PROBLEM TO SOLVE: Set every line of the listing down again, keeping it identical.

DATASET EXTRACT Start Marker

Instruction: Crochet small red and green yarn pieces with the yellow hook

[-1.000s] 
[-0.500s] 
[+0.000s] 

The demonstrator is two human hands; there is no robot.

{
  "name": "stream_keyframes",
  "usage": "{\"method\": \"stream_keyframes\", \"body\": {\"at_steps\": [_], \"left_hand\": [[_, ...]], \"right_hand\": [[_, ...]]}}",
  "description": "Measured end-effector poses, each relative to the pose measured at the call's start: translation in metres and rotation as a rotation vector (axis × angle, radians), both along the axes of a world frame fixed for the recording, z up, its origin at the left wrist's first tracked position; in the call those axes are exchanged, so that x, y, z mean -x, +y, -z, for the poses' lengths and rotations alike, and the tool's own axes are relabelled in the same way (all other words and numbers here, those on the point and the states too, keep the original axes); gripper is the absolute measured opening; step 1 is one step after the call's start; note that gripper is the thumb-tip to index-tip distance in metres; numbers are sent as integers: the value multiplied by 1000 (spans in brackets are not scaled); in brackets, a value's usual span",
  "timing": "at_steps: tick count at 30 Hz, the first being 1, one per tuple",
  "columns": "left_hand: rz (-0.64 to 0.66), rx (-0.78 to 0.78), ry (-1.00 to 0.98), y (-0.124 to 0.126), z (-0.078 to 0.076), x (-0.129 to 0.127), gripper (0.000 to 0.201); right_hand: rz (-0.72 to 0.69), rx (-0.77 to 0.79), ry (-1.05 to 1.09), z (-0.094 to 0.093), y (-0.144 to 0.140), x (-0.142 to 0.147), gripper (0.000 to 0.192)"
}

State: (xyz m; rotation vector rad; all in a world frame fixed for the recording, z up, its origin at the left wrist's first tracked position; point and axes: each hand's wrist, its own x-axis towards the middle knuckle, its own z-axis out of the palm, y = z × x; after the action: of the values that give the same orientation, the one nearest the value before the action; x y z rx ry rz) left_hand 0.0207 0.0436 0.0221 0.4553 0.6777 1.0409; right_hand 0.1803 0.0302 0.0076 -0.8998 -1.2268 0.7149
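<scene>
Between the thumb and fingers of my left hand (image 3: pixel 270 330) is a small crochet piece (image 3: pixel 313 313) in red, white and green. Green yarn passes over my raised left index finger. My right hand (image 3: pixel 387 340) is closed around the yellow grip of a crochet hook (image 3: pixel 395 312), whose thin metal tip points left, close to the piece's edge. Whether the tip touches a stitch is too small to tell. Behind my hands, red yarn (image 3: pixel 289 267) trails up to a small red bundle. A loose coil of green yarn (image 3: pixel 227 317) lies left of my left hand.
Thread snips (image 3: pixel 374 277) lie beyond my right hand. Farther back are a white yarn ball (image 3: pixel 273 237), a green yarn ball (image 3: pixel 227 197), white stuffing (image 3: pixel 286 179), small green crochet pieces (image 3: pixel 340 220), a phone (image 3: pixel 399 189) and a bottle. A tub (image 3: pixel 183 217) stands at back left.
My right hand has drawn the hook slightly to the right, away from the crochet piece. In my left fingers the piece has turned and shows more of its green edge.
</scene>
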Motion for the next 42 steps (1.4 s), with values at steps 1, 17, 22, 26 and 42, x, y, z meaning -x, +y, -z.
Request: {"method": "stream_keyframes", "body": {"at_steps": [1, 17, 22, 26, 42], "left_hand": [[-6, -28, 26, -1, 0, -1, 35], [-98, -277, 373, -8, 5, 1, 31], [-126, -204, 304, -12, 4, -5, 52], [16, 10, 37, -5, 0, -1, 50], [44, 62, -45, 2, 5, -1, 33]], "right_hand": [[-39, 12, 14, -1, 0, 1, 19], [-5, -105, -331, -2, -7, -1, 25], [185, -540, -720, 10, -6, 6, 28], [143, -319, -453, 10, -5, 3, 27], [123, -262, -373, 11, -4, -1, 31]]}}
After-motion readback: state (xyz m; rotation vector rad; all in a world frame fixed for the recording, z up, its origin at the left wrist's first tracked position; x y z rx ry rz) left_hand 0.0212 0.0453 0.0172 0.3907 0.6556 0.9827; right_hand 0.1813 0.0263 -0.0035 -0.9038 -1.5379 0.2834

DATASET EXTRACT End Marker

TASK ANSWER:
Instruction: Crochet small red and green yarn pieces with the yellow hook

[-1.000s] 
[-0.500s] 
[+0.000s] 

The demonstrator is two human hands; there is no robot.

{
  "name": "stream_keyframes",
  "usage": "{\"method\": \"stream_keyframes\", \"body\": {\"at_steps\": [_], \"left_hand\": [[_, ...]], \"right_hand\": [[_, ...]]}}",
  "description": "Measured end-effector poses, each relative to the pose measured at the call's start: translation in metres and rotation as a rotation vector (axis × angle, radians), both along the axes of a world frame fixed for the recording, z up, its origin at the left wrist's first tracked position; in the call those axes are exchanged, so that x, y, z mean -x, +y, -z, for the poses' lengths and rotations alike, and the tool's own axes are relabelled in the same way (all other words and numbers here, those on the point and the states too, keep the original axes); gripper is the absolute measured opening; step 1 is one step after the call's start; note that gripper is the thumb-tip to index-tip distance in metres; numbers are sent as integers: the value multiplied by 1000 (spans in brackets are not scaled); in brackets, a value's usual span",
  "timing": "at_steps: tick count at 30 Hz, the first being 1, one per tuple",
  "columns": "left_hand: rz (-0.64 to 0.66), rx (-0.78 to 0.78), ry (-1.00 to 0.98), y (-0.124 to 0.126), z (-0.078 to 0.076), x (-0.129 to 0.127), gripper (0.000 to 0.201); right_hand: rz (-0.72 to 0.69), rx (-0.77 to 0.79), ry (-1.05 to 1.09), z (-0.094 to 0.093), y (-0.144 to 0.140), x (-0.142 to 0.147), gripper (0.000 to 0.192)"
}

State: (xyz m; rotation vector rad; all in a world frame fixed for the recording, z up, its origin at the left wrist's first tracked position; point and axes: each hand's wrist, its own x-axis towards the middle knuckle, its own z-axis out of the palm, y = z × x; after the action: of the values that give the same orientation, the one nearest the value before the action; x y z rx ry rz) left_hand 0.0207 0.0436 0.0221 0.4553 0.6777 1.0409; right_hand 0.1803 0.0302 0.0076 -0.8998 -1.2268 0.7149
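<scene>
Between the thumb and fingers of my left hand (image 3: pixel 270 330) is a small crochet piece (image 3: pixel 313 313) in red, white and green. Green yarn passes over my raised left index finger. My right hand (image 3: pixel 387 340) is closed around the yellow grip of a crochet hook (image 3: pixel 395 312), whose thin metal tip points left, close to the piece's edge. Whether the tip touches a stitch is too small to tell. Behind my hands, red yarn (image 3: pixel 289 267) trails up to a small red bundle. A loose coil of green yarn (image 3: pixel 227 317) lies left of my left hand.
Thread snips (image 3: pixel 374 277) lie beyond my right hand. Farther back are a white yarn ball (image 3: pixel 273 237), a green yarn ball (image 3: pixel 227 197), white stuffing (image 3: pixel 286 179), small green crochet pieces (image 3: pixel 340 220), a phone (image 3: pixel 399 189) and a bottle. A tub (image 3: pixel 183 217) stands at back left.
My right hand has drawn the hook slightly to the right, away from the crochet piece. In my left fingers the piece has turned and shows more of its green edge.
</scene>
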Motion for the next 42 steps (1.4 s), with values at steps 1, 17, 22, 26 and 42, x, y, z meaning -x, +y, -z.
Request: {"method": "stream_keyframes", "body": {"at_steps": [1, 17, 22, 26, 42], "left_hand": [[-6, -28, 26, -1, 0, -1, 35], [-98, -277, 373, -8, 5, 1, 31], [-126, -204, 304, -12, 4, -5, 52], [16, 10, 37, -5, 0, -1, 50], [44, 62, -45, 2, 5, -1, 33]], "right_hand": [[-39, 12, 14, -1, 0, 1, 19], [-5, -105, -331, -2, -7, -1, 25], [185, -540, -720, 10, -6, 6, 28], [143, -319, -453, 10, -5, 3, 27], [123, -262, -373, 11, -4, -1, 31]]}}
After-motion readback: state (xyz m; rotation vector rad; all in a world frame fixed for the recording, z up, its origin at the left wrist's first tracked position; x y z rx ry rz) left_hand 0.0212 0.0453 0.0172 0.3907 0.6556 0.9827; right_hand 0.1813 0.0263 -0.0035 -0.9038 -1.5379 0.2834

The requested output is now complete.